In conclusion, despite its extensive history of progress, research on speech rhythm continues to be exploratory due to the complexity of the underlying phenomena and the lack of an effective tool that bridges the gap between linguists’ intuition and tangible statistical patterns in the speech signal (Deloche et al., Reference Deloche, Bonnasse-Gahot and Gervain2024). Our findings not only support the facilitating roles of shared linguistic rhythm in L2 speech learning but also underscore the AEMS’s significant potential as a powerful tool for analyzing speech rhythms, both within and across languages. Its ability to capture regular patterns across various speech unit sizes uniquely positions it to reveal nuanced rhythmic differences overlooked by traditional methods focused solely on segmental intervals. In addition, the AEMS approach is automated, thus avoiding the labor-intensive and error-prone process required for segmenting speech into vocalic and consonantal intervals.
40.5 Acknowledgments
We express our gratitude to Professor Volker Dellwo for his generosity in sharing the BonnTempo corpus.
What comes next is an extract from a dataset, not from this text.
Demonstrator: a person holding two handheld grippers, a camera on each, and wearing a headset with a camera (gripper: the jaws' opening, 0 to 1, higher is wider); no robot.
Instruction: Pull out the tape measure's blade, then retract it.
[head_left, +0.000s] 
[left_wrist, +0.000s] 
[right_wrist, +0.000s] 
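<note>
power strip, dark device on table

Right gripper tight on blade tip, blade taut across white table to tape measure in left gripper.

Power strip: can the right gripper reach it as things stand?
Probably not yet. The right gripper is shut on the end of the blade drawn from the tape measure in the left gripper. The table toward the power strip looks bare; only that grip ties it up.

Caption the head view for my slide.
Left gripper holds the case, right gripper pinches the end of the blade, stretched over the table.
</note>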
We also extend our appreciation to Professor Andrew Lotto for providing the MatLab codes for the EMS metrics, and to Professor Yonghee Oh for providing Figure 40.1.
Summary
Using metrics extracted from the AEMS, this study demonstrated the facilitating roles of shared linguistic rhythm and established the AEMS as a powerful tool for analyzing speech rhythms, both within and across languages.
Implications
To fully understand the complexity of linguistic rhythm, it is crucial to employ metrics capable of quantifying temporal patterns across various speech unit sizes. Automated tools such as the AEMS significantly enhance our ability to examine rhythm within and across languages, facilitating a more nuanced understanding of the connection between linguists’ intuition and tangible statistical patterns in the speech signal.
Gains
The acquisition of L2 rhythm is facilitated by a shared L1 rhythm, with improved L2 rhythm production correlating to enhanced word/subword production in L2. This observation supports the notion that planning metrical representations for rhythm also depends on the words and their segmental composition in the spoken utterance.